The lines below, all of them, should be returned exactly as they appear.
====== The data
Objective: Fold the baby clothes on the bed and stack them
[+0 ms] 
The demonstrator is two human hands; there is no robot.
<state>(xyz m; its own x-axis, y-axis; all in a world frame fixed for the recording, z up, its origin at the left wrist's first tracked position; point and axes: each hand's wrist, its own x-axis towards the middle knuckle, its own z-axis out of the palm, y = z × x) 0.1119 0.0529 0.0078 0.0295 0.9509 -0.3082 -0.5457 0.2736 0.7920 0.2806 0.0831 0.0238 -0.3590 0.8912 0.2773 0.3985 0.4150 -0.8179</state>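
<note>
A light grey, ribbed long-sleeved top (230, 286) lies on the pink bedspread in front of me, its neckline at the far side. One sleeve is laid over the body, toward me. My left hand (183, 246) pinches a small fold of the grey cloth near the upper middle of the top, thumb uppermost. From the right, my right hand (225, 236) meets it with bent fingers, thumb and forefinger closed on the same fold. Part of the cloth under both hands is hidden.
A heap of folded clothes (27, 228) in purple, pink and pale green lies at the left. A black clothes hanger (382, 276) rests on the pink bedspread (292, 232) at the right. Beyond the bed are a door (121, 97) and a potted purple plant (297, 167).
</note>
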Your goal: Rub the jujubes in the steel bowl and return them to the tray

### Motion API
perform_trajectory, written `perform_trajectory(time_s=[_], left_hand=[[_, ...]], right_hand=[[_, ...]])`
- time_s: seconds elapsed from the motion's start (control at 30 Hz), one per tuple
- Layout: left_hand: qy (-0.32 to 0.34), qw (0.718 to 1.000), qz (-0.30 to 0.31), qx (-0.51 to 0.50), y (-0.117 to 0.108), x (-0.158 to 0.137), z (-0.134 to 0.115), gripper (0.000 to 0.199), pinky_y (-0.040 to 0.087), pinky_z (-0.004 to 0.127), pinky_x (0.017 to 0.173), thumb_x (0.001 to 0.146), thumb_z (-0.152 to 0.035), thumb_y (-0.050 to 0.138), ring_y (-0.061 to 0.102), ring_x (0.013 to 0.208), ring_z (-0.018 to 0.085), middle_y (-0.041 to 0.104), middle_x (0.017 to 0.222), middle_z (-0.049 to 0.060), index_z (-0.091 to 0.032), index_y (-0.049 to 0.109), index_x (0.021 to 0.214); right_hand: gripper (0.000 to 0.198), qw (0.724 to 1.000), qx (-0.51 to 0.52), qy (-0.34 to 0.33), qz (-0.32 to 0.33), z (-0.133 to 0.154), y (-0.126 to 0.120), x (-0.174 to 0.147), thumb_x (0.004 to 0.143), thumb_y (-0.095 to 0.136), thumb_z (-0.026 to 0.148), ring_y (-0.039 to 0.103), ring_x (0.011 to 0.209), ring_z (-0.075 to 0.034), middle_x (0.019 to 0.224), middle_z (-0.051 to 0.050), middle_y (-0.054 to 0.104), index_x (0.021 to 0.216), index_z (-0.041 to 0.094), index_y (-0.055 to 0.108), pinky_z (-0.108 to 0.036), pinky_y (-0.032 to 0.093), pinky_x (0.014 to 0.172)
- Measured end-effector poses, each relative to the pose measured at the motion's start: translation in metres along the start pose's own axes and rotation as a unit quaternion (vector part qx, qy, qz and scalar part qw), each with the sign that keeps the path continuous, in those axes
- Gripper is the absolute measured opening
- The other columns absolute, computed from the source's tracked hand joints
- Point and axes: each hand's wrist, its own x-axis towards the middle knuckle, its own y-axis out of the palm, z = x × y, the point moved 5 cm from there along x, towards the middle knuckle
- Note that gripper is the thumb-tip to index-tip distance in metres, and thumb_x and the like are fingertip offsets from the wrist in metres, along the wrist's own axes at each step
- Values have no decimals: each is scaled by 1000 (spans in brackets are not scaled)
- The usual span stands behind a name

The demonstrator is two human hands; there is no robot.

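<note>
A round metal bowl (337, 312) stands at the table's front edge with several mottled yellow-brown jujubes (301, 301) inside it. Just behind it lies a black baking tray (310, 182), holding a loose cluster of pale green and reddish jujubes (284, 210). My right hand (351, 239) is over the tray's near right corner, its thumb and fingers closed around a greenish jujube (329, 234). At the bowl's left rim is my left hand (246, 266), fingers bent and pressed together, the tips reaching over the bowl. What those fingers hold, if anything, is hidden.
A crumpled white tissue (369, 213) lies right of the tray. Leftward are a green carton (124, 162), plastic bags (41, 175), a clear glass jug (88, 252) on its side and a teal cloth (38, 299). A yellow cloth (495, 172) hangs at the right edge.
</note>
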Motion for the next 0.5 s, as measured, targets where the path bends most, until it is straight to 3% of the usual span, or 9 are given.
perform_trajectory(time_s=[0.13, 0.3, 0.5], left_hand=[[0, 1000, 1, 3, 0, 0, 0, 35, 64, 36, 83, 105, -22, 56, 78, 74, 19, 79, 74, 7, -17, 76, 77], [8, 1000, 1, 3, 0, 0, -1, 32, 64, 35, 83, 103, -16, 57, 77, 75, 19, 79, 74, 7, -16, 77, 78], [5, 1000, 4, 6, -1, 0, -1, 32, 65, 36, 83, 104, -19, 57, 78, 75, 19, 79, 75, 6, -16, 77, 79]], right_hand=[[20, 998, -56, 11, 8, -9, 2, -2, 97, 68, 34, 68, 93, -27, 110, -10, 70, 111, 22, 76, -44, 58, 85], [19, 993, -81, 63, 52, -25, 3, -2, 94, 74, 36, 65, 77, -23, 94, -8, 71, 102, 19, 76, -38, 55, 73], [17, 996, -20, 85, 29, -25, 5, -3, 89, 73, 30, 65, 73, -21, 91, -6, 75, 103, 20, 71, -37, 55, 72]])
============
**The answer**
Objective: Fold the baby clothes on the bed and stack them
[+0 ms] 
The demonstrator is two human hands; there is no robot.
<state>(xyz m; its own x-axis, y-axis; all in a world frame fixed for the recording, z up, its origin at the left wrist's first tracked position; point and axes: each hand's wrist, its own x-axis towards the middle knuckle, its own z-axis out of the palm, y = z × x) 0.1119 0.0529 0.0078 0.0295 0.9509 -0.3082 -0.5457 0.2736 0.7920 0.2806 0.0831 0.0238 -0.3590 0.8912 0.2773 0.3985 0.4150 -0.8179</state>
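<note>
A light grey, ribbed long-sleeved top (230, 286) lies on the pink bedspread in front of me, its neckline at the far side. One sleeve is laid over the body, toward me. My left hand (183, 246) pinches a small fold of the grey cloth near the upper middle of the top, thumb uppermost. From the right, my right hand (225, 236) meets it with bent fingers, thumb and forefinger closed on the same fold. Part of the cloth under both hands is hidden.
A heap of folded clothes (27, 228) in purple, pink and pale green lies at the left. A black clothes hanger (382, 276) rests on the pink bedspread (292, 232) at the right. Beyond the bed are a door (121, 97) and a potted purple plant (297, 167).
</note>
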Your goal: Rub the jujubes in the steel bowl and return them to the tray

### Motion API
perform_trajectory, written `perform_trajectory(time_s=[_], left_hand=[[_, ...]], right_hand=[[_, ...]])`
- time_s: seconds elapsed from the motion's start (control at 30 Hz), one per tuple
- Layout: left_hand: qy (-0.32 to 0.34), qw (0.718 to 1.000), qz (-0.30 to 0.31), qx (-0.51 to 0.50), y (-0.117 to 0.108), x (-0.158 to 0.137), z (-0.134 to 0.115), gripper (0.000 to 0.199), pinky_y (-0.040 to 0.087), pinky_z (-0.004 to 0.127), pinky_x (0.017 to 0.173), thumb_x (0.001 to 0.146), thumb_z (-0.152 to 0.035), thumb_y (-0.050 to 0.138), ring_y (-0.061 to 0.102), ring_x (0.013 to 0.208), ring_z (-0.018 to 0.085), middle_y (-0.041 to 0.104), middle_x (0.017 to 0.222), middle_z (-0.049 to 0.060), index_z (-0.091 to 0.032), index_y (-0.049 to 0.109), index_x (0.021 to 0.214); right_hand: gripper (0.000 to 0.198), qw (0.724 to 1.000), qx (-0.51 to 0.52), qy (-0.34 to 0.33), qz (-0.32 to 0.33), z (-0.133 to 0.154), y (-0.126 to 0.120), x (-0.174 to 0.147), thumb_x (0.004 to 0.143), thumb_y (-0.095 to 0.136), thumb_z (-0.026 to 0.148), ring_y (-0.039 to 0.103), ring_x (0.011 to 0.209), ring_z (-0.075 to 0.034), middle_x (0.019 to 0.224), middle_z (-0.051 to 0.050), middle_y (-0.054 to 0.104), index_x (0.021 to 0.216), index_z (-0.041 to 0.094), index_y (-0.055 to 0.108), pinky_z (-0.108 to 0.036), pinky_y (-0.032 to 0.093), pinky_x (0.014 to 0.172)
- Measured end-effector poses, each relative to the pose measured at the motion's start: translation in metres along the start pose's own axes and rotation as a unit quaternion (vector part qx, qy, qz and scalar part qw), each with the sign that keeps the path continuous, in those axes
- Gripper is the absolute measured opening
- The other columns absolute, computed from the source's tracked hand joints
- Point and axes: each hand's wrist, its own x-axis towards the middle knuckle, its own y-axis out of the palm, z = x × y, the point moved 5 cm from there along x, towards the middle knuckle
- Note that gripper is the thumb-tip to index-tip distance in metres, and thumb_x and the like are fingertip offsets from the wrist in metres, along the wrist's own axes at each step
- Values have no decimals: each is scaled by 1000 (spans in brackets are not scaled)
- The usual span stands behind a name

The demonstrator is two human hands; there is no robot.

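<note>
A round metal bowl (337, 312) stands at the table's front edge with several mottled yellow-brown jujubes (301, 301) inside it. Just behind it lies a black baking tray (310, 182), holding a loose cluster of pale green and reddish jujubes (284, 210). My right hand (351, 239) is over the tray's near right corner, its thumb and fingers closed around a greenish jujube (329, 234). At the bowl's left rim is my left hand (246, 266), fingers bent and pressed together, the tips reaching over the bowl. What those fingers hold, if anything, is hidden.
A crumpled white tissue (369, 213) lies right of the tray. Leftward are a green carton (124, 162), plastic bags (41, 175), a clear glass jug (88, 252) on its side and a teal cloth (38, 299). A yellow cloth (495, 172) hangs at the right edge.
</note>
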Motion for the next 0.5 s, as measured, targets where the path bends most, until it is straight to 3% of the usual span, or 9 are given.
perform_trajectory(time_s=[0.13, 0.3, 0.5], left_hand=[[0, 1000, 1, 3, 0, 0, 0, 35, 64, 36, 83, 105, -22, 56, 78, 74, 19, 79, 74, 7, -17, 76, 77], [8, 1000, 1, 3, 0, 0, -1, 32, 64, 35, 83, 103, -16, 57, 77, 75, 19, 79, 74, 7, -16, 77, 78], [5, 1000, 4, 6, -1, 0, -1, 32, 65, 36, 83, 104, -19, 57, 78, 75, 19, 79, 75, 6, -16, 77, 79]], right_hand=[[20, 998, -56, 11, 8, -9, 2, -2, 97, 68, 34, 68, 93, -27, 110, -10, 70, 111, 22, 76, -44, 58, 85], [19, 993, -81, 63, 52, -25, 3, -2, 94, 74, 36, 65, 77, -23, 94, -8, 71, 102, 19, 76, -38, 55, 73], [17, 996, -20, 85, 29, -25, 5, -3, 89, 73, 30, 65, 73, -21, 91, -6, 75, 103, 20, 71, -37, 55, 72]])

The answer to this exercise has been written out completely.